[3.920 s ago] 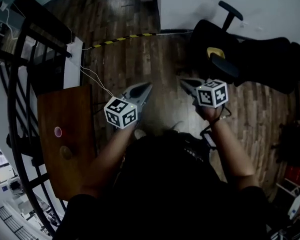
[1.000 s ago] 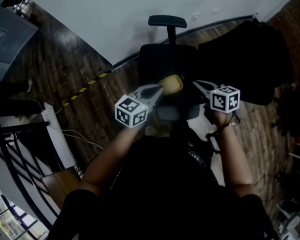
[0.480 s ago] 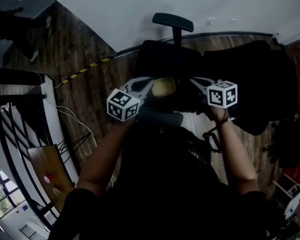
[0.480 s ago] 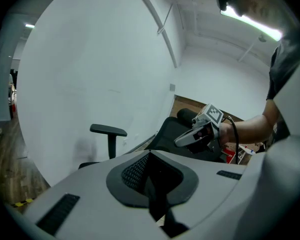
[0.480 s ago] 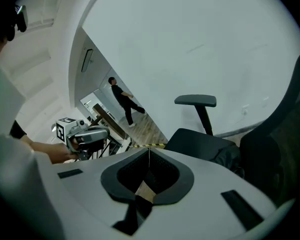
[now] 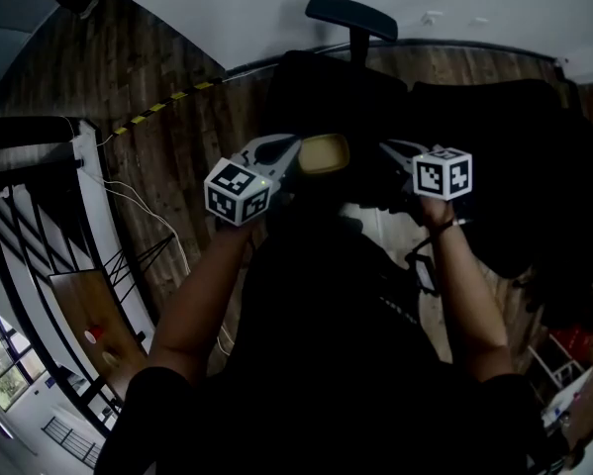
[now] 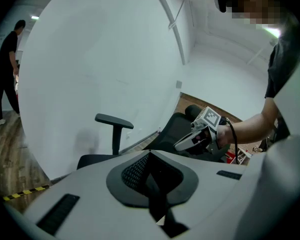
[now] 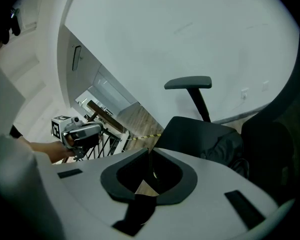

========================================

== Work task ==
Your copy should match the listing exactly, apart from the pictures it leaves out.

== Result of the exercise ==
[3.920 s ago] 
[1.000 s ago] 
[0.480 s ago] 
[0.480 s ago] 
[0.480 s ago] 
[now] 
[now] 
[now] 

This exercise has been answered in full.